A PPS is a qualitative approach: it analyses not only the quantities of antimicrobials used (as DDDs), but also which patients are receiving them, their indication, and whether the antibiotics prescribed are in accordance with local prescribing guidelines.

It should collect information on every patient in a hospital at a time point. Ideally this might be done on the same day – but this is unlikely to be practical, so different wards can be visited for collection over a specified time period, possibly a few days or weeks.

You will need to ensure that hospital management understand and support the survey, and staff will need to be made available and be trained to carry it out. Data is often collected on paper forms but will need to be entered into a database for analysis, so resources must also be allocated to this. Online tools are also available for data collection if smartphones are available.

A standardised global PPS web-based tool is provided by the Global-PPS programme, which co-ordinates regular one-day surveys in participating hospitals around the world.

A WHO document details its methodology, and how facilities can calculate the indicators themselves, rather than entering the data into the global database (WHO, 2018).

8 Processes for improvement

Now that you are aware of both AMS interventions and methods to monitor their success, your facility needs to develop a process to identify and apply those with most potential for success in your situation, and to evaluate their efficacy.

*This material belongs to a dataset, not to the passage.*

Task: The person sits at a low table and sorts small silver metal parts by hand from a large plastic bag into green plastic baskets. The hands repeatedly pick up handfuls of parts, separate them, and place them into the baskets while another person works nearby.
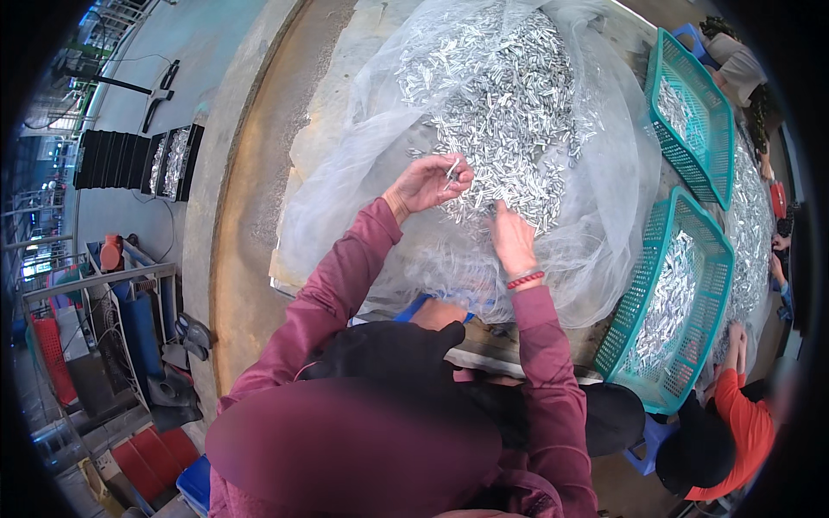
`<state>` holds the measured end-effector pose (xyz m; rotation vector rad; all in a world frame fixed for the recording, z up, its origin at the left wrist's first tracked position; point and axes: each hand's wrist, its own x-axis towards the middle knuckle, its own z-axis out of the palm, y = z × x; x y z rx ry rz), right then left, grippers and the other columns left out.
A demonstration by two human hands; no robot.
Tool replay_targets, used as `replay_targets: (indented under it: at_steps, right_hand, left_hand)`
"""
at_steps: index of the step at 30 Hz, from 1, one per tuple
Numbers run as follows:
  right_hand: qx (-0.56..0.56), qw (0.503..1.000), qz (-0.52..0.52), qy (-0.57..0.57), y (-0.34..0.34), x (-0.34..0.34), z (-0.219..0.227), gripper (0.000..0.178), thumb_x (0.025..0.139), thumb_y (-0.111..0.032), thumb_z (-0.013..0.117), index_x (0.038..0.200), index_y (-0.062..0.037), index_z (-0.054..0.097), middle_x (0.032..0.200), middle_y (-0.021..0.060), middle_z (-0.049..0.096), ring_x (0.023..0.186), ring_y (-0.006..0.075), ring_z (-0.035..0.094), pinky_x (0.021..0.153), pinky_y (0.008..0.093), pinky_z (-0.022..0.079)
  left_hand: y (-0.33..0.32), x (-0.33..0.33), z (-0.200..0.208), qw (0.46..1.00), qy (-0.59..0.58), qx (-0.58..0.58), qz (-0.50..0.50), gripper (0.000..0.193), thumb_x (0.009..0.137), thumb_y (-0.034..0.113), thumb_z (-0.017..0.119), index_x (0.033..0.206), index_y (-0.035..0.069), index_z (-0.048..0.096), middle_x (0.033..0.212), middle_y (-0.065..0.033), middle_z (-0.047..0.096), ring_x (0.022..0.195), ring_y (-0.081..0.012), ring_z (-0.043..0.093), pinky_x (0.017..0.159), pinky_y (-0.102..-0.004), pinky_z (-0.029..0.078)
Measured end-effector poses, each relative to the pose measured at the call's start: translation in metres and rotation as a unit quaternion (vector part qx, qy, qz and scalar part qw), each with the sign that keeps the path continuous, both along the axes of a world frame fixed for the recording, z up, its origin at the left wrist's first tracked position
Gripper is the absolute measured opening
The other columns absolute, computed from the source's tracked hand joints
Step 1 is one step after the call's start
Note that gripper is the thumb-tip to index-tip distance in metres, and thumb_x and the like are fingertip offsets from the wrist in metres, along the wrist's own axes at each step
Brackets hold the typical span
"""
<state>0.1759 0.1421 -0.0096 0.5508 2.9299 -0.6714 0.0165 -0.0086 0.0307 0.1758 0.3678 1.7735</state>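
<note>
Near the centre of the frame, the person's left hand (pixel 432 183) was turned partly palm up, its fingers curled in and gripping at least one small silver piece at the tips, above the left edge of the heap. The right hand (pixel 515 237), just below and to the right, pointed down with its fingertips at the lower part of the silver pieces (pixel 509 104); whether those fingers had closed on anything I could not tell. The pieces, short, narrow and shiny, lay in a broad heap from the top centre down to the hands, on a translucent white netting (pixel 332 194) bunched in loose folds around them. A red bracelet (pixel 525 280) circled the right wrist, and maroon sleeves (pixel 337 281) covered both forearms. On the right side of the frame stood two green baskets, the upper basket (pixel 691 168) and the lower basket (pixel 623 328), both holding similar pieces. In the lower right corner a co-worker in an orange top (pixel 743 427) reached toward more pieces. At the upper left stood a stack of black trays (pixel 112 160).
</note>
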Motion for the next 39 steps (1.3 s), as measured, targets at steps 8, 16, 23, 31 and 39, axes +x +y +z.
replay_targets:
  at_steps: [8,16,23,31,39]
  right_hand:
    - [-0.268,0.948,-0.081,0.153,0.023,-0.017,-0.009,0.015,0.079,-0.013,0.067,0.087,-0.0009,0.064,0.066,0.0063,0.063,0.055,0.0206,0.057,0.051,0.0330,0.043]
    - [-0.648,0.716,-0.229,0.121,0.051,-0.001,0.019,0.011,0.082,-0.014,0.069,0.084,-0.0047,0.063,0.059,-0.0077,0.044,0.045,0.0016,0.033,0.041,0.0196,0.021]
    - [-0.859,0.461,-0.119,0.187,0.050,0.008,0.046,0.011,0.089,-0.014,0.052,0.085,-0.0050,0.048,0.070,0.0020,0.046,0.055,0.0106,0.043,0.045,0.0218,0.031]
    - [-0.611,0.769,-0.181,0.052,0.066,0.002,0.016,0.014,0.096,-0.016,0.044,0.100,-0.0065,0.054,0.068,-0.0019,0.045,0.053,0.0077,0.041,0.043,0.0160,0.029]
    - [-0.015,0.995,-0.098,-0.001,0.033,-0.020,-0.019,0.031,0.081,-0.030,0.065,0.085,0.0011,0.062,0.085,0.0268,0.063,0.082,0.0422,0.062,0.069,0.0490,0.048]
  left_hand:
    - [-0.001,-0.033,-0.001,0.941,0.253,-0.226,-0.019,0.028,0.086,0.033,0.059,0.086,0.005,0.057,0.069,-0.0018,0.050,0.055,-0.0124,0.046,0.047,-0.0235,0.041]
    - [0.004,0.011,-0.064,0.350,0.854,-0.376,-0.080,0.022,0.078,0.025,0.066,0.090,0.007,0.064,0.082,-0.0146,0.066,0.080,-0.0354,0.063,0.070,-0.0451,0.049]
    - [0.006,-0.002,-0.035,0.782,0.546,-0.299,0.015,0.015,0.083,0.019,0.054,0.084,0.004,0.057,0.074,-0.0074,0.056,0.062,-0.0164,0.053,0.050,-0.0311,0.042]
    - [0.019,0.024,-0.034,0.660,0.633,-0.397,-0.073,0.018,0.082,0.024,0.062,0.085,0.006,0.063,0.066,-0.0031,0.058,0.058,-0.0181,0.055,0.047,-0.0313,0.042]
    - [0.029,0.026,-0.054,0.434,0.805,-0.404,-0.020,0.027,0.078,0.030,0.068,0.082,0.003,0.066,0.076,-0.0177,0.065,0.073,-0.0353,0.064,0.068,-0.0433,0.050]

The Institute for Healthcare Improvement’s Plan–Do–Study–Act (PDSA) cycle can be useful for setting goals and measures of success. It is important to choose the AMS strategy best suited to the resources and situation at your healthcare facility.

Activity 8: The Plan–Do–Study–Act (PDSA) cycle

Timing: Allow about 15 minutes

Look at the Plan–Do–Study–Act (PDSA) cycle and add your own ideas to the model for improvement in Figure 11.

Figure 11 A model for improvement (IHI, n.d.).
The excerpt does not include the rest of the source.